On 4/19/2020 at 12:22 PM, NRSKarenRN said:JAMA Clinical Guidelines Synopsis
March 26, 2020
Management of Critically Ill Adults With COVID-19
Thank you Karen!
I read this yesterday and bought a pulse oximeter today after reading this. It is well worth reading.
QuoteThe Infection That’s Silently Killing Coronavirus Patients
... There is a way we could identify more patients who have Covid pneumonia sooner and treat them more effectively — and it would not require waiting for a coronavirus test at a hospital or doctor’s office. It requires detecting silent hypoxia early through a common medical device that can be purchased without a prescription at most pharmacies: a pulse oximeter...

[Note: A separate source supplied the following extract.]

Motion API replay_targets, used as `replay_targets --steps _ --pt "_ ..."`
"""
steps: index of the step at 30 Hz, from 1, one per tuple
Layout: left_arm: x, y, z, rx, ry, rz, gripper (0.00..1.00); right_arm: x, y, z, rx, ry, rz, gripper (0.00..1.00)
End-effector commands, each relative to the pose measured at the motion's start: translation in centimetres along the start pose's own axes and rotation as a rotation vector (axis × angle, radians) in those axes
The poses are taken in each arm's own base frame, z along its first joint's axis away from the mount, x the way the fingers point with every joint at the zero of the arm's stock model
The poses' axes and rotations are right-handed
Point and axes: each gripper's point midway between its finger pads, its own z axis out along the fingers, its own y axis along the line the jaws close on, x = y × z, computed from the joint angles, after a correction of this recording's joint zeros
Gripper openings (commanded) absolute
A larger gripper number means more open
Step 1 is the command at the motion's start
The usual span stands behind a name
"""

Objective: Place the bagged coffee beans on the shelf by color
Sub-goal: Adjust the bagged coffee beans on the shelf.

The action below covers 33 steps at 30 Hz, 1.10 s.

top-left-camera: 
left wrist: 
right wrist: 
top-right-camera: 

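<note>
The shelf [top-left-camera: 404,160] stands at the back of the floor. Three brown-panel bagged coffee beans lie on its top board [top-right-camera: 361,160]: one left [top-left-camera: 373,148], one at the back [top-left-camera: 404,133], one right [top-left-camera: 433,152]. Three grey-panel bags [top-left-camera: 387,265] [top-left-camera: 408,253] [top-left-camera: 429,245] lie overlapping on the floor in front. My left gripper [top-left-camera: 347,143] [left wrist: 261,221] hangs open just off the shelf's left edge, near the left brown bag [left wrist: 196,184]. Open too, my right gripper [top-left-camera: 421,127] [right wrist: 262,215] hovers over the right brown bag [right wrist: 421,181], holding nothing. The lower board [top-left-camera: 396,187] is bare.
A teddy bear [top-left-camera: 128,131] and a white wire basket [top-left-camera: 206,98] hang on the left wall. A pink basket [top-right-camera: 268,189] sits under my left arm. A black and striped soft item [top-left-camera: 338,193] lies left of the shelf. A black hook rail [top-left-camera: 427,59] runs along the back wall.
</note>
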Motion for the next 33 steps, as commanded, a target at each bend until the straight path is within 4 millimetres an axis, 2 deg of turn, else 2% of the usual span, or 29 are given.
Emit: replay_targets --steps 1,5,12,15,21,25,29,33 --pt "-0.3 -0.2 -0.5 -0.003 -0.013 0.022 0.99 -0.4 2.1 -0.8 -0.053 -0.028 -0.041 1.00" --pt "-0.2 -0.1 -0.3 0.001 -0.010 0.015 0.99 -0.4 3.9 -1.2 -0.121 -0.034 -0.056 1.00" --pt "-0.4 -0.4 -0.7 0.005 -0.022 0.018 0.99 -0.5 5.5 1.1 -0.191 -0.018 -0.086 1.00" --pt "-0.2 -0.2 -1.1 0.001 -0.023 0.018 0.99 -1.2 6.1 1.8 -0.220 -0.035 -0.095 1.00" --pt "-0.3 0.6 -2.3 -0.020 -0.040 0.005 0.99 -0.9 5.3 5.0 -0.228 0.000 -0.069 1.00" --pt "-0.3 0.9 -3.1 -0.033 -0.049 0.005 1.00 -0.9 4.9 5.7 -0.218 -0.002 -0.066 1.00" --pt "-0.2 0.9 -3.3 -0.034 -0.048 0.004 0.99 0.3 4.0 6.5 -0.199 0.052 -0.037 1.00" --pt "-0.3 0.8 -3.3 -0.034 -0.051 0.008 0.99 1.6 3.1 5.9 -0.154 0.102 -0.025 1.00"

https://www.nytimes.com/2020/04/20/opinion/coronavirus-testing-pneumonia.html
Herring:
Thanks for posting this excellent opinion article by Dr. Levitan about what he learned during 10 days of treating Covid pneumonia at New York's Bellevue Hospital.
Quote...We are just beginning to recognize that Covid pneumonia initially causes a form of oxygen deprivation we call “silent hypoxia” — “silent” because of its insidious, hard-to-detect nature.
...Pneumonia is an infection of the lungs in which the air sacs fill with fluid or pus. Normally, patients develop chest discomfort, pain with breathing and other breathing problems. But when Covid pneumonia first strikes, patients don’t feel short of breath, even as their oxygen levels fall. And by the time they do, they have alarmingly low oxygen levels and moderate-to-severe pneumonia (as seen on chest X-rays). Normal oxygen saturation for most persons at sea level is 94 percent to 100 percent; Covid pneumonia patients I saw had oxygen saturations as low as 50 percent....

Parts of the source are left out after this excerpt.